# [ACTIVITY]
Determine the number of lines in the data below that hold "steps"; give nothing but that number.

# [COLLECTED MATERIAL]
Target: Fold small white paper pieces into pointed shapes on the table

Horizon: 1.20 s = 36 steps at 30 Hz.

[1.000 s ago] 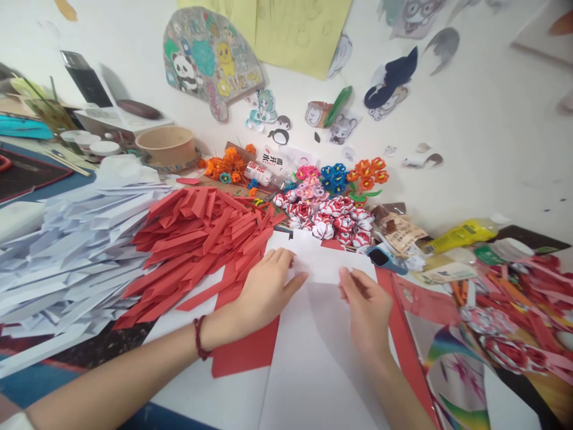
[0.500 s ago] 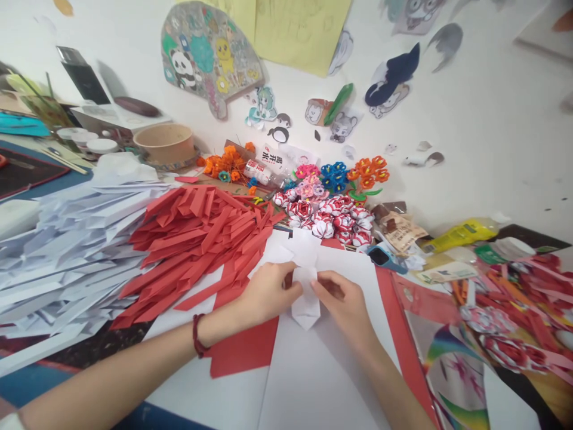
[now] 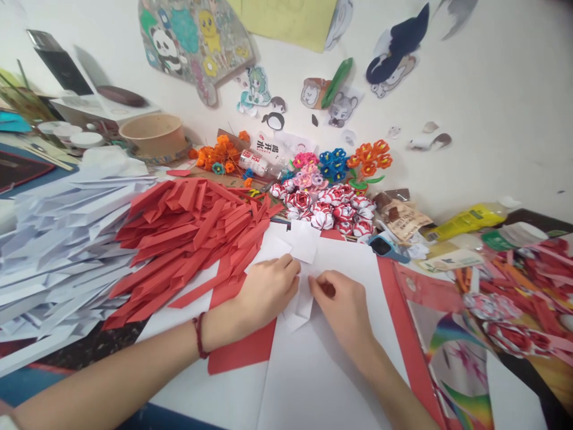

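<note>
Between my two hands is a folded piece of white paper (image 3: 299, 310) with a pointed lower end. My left hand (image 3: 270, 288) is closed over its left side, covering part of it. My right hand (image 3: 342, 298) pinches at its right edge with thumb and forefinger. Beneath lies a large white sheet (image 3: 322, 382). Just beyond my fingers rest small white paper squares (image 3: 304, 242). To the left spreads a heap of folded red paper strips (image 3: 197, 233), and farther left a heap of white paper strips (image 3: 67, 239).
Red and white paper flowers (image 3: 331, 209) sit at the back, by the wall. A blue smartwatch (image 3: 387, 248) lies right of them. Red paper scraps (image 3: 537, 286) crowd the right side. A round tan bowl (image 3: 152, 134) stands back left, and a yellow packet (image 3: 470, 221) lies back right.
My left hand has turned, its knuckles now over the folded white paper, which has tilted slightly. My right hand stays at its right edge. The whole view has shifted a little.
</note>
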Motion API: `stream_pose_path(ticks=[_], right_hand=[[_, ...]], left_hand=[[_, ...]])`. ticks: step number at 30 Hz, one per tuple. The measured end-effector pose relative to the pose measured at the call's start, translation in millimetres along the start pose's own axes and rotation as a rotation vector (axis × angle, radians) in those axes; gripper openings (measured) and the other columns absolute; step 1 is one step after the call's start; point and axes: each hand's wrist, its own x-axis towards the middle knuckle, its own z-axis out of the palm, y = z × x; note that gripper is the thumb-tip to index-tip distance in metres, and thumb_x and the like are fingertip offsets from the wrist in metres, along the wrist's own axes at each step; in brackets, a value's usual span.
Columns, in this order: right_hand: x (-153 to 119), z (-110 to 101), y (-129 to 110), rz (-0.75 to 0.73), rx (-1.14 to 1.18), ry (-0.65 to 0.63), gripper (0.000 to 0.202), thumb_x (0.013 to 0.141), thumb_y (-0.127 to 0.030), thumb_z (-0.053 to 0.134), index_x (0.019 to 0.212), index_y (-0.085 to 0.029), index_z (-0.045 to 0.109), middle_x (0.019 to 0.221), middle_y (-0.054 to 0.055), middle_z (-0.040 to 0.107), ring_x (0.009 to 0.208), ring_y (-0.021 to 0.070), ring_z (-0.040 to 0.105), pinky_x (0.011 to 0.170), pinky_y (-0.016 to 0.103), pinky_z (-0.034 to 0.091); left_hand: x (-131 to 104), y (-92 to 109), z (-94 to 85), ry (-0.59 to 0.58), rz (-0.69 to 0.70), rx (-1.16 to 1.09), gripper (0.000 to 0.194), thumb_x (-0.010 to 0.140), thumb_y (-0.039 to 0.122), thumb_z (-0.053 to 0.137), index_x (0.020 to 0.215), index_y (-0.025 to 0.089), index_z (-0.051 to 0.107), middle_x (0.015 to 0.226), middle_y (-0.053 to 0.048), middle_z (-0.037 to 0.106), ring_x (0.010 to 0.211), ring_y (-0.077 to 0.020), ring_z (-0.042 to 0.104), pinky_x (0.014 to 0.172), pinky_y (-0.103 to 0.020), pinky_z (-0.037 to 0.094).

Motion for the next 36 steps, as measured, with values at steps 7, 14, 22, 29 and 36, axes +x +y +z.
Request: stream_pose_path(ticks=[7,14,22,29,36], right_hand=[[-2.4,1.8,2.7,-0.029,-0.031,0.026,0.011,0.084,-0.025,0.055,0.083,-0.020,0.065,0.069,-0.001,0.061,0.060,0.0128,0.053,0.060,0.026,0.037],[-6.1,4.8,4.2,-0.209,-0.099,0.061,0.018,0.089,-0.016,0.048,0.081,-0.018,0.065,0.074,0.003,0.062,0.071,0.0155,0.056,0.066,0.027,0.040],[-6.1,4.1,3.2,-0.246,-0.062,0.012,0.017,0.089,-0.015,0.048,0.081,-0.019,0.063,0.077,0.003,0.061,0.076,0.0166,0.055,0.068,0.028,0.041],[-9.3,2.5,0.7,-0.180,-0.082,-0.022,0.013,0.089,-0.017,0.051,0.091,-0.018,0.064,0.080,0.003,0.061,0.078,0.0185,0.056,0.067,0.030,0.042],[-10.1,5.6,-1.1,-0.270,-0.135,0.016,0.026,0.093,-0.014,0.040,0.078,-0.016,0.062,0.072,0.003,0.055,0.071,0.0163,0.051,0.064,0.029,0.041]], left_hand=[[-1.4,-3.6,1.3,0.007,0.072,0.055,0.016,0.089,0.020,0.043,0.081,0.018,0.057,0.079,-0.001,0.059,0.062,-0.0133,0.054,0.052,-0.026,0.032],[-2.1,-6.6,-0.5,0.028,0.205,0.125,0.017,0.088,0.016,0.046,0.083,0.019,0.061,0.077,-0.002,0.059,0.058,-0.0125,0.049,0.054,-0.028,0.033],[-2.7,-5.8,-3.5,0.000,0.218,0.093,0.013,0.086,0.014,0.049,0.081,0.018,0.061,0.077,-0.004,0.057,0.070,-0.0156,0.051,0.057,-0.028,0.036],[-3.3,-5.9,0.1,0.023,0.228,0.104,0.021,0.089,0.010,0.042,0.087,0.018,0.061,0.079,-0.003,0.056,0.068,-0.0153,0.049,0.057,-0.028,0.037],[-2.4,-8.2,-4.3,-0.015,0.229,0.079,0.015,0.090,0.017,0.048,0.091,0.020,0.063,0.078,-0.002,0.055,0.071,-0.0152,0.050,0.056,-0.027,0.036]])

# [SOLUTION TO THE EXERCISE]
2